The lines from the start of the records through the one containing "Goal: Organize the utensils" are to be restated word for word; please include both ends.
━━━━━ Data extracts ━━━━━
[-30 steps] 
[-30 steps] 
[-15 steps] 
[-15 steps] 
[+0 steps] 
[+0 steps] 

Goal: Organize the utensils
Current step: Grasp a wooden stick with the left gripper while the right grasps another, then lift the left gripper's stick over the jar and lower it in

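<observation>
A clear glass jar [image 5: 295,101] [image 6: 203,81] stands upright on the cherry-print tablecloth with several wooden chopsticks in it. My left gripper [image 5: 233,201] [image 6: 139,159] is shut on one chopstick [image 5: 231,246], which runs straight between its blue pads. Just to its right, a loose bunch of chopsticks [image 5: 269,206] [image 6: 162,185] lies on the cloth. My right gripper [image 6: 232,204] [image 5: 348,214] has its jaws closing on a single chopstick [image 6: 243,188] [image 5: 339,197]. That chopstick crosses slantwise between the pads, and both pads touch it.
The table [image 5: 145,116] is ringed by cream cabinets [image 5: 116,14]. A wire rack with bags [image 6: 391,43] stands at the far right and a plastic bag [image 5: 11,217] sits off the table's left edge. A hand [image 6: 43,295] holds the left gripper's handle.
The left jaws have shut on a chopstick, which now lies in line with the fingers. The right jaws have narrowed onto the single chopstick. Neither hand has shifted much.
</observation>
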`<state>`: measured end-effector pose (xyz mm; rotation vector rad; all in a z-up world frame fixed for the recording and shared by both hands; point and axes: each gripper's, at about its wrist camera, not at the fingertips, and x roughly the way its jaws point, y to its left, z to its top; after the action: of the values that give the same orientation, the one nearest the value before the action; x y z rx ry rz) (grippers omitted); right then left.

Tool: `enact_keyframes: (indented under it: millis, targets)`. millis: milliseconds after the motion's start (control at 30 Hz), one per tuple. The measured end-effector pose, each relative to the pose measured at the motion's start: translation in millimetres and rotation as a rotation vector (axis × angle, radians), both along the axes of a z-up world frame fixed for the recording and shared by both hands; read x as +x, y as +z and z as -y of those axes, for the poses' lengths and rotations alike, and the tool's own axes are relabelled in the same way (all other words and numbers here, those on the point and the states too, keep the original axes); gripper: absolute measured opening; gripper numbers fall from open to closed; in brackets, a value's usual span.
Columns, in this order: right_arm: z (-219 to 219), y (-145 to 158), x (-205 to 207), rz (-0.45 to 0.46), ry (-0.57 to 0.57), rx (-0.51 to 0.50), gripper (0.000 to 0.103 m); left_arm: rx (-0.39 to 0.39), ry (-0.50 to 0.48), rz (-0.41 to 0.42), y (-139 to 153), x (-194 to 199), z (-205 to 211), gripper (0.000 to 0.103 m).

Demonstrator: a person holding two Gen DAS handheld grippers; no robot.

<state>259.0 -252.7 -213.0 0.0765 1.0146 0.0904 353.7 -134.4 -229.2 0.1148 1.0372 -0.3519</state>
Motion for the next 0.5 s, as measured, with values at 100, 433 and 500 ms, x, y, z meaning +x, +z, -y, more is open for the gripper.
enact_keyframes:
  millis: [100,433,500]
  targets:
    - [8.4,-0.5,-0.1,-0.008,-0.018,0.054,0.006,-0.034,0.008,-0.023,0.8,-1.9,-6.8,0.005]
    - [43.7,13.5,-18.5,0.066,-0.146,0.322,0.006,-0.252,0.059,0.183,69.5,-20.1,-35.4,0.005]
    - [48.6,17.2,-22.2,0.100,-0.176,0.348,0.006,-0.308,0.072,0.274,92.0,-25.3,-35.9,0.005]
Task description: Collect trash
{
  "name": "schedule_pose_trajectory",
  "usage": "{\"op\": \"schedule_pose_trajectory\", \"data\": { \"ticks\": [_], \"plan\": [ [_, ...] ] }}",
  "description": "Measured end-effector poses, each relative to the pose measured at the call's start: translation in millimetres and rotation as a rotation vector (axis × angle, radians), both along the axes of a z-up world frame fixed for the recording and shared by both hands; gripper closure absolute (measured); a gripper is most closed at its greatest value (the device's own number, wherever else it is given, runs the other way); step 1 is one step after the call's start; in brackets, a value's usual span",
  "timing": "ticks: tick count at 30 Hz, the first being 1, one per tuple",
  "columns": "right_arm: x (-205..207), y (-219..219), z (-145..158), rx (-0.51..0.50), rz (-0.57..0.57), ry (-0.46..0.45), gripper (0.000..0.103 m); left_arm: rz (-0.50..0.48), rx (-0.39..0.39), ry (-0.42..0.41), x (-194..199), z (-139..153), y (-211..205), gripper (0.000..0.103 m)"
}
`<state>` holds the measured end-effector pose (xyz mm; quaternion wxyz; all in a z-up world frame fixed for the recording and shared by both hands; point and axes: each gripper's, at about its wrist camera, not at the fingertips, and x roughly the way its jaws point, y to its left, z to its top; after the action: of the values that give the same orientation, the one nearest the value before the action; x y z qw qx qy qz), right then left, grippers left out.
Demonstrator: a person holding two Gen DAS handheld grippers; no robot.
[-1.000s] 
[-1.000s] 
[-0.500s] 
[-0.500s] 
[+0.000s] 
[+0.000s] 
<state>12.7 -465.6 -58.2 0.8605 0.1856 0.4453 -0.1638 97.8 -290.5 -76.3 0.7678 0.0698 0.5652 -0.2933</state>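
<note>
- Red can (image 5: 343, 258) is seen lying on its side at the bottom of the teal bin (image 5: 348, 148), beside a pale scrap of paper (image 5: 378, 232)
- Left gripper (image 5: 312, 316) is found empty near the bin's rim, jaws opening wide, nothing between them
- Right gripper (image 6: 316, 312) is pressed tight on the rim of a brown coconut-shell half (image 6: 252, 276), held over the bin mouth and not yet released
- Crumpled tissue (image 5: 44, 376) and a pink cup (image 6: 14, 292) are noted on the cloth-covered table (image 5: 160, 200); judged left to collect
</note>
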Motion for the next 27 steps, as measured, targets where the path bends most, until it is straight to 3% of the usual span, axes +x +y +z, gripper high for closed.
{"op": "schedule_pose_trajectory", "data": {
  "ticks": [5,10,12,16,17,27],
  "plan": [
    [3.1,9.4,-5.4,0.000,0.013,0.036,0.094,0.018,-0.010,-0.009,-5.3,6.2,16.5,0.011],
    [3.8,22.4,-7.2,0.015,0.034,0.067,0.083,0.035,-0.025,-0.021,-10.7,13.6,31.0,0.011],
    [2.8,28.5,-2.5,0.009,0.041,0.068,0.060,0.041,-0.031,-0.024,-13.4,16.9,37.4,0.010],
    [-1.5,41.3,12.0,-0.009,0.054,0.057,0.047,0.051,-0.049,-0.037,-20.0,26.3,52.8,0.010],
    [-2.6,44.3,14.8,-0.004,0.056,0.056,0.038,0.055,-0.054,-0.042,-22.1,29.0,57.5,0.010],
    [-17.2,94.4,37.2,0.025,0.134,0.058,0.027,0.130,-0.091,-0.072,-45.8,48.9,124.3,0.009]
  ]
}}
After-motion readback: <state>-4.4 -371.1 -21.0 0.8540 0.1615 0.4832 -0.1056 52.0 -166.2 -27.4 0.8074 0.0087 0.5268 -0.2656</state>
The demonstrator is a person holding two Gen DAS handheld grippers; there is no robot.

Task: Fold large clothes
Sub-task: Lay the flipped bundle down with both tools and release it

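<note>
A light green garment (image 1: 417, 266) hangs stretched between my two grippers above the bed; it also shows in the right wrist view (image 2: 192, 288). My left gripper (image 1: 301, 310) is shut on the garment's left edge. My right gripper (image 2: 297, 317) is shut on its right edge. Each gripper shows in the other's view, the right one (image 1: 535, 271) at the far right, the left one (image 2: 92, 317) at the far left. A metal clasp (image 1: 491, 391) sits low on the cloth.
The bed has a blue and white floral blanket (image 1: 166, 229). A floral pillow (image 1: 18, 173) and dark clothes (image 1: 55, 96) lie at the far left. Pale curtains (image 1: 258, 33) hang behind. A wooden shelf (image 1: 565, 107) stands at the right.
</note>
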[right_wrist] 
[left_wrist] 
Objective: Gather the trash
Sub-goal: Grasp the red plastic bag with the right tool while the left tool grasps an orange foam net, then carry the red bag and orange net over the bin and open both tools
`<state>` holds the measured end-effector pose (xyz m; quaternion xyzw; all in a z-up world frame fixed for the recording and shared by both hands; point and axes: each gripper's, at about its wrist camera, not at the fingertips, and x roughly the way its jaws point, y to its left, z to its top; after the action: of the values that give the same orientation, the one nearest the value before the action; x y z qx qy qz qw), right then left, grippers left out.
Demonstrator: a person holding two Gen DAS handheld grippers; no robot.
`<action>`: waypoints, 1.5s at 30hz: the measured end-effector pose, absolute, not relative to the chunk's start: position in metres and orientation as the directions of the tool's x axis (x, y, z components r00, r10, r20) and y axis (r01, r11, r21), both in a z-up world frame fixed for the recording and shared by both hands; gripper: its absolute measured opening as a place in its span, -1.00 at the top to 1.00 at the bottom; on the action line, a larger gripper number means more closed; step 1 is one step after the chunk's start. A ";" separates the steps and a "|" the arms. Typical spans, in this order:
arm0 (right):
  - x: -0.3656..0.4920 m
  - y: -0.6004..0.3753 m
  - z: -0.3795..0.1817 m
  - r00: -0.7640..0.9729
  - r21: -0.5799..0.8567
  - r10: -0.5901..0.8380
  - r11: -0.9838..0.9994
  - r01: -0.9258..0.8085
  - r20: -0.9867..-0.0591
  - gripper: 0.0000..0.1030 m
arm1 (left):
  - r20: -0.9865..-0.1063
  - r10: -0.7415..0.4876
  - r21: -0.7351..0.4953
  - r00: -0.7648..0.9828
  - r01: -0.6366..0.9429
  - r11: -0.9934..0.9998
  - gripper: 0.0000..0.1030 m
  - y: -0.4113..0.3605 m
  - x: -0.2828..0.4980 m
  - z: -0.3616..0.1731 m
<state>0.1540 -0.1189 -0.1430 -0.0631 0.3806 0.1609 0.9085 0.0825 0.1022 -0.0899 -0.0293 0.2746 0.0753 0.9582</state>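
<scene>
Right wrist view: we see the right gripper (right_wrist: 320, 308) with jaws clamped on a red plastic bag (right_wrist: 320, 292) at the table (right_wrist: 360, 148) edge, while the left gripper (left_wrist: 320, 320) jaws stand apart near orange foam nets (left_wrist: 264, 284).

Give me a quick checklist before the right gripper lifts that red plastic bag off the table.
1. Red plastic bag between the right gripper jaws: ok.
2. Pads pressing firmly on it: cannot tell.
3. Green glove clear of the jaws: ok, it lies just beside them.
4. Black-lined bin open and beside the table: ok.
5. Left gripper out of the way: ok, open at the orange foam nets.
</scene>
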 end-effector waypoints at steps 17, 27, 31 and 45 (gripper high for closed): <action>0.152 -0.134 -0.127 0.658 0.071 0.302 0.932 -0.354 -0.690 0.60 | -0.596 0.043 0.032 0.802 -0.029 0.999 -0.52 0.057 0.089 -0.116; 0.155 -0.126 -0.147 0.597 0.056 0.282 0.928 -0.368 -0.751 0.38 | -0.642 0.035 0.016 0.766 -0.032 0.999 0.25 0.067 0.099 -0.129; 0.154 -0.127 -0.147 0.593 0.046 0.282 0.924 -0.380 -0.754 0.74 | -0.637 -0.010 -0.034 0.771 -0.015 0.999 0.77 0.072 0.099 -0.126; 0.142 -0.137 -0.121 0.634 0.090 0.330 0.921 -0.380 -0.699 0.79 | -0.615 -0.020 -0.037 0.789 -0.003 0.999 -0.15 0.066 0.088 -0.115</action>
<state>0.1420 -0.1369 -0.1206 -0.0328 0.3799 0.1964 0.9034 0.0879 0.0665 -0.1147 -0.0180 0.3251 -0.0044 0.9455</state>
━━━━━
▸ Exercise response
[-30 steps] 
[-30 steps] 
[-15 steps] 
[-15 steps] 
[+0 steps] 
[+0 steps] 

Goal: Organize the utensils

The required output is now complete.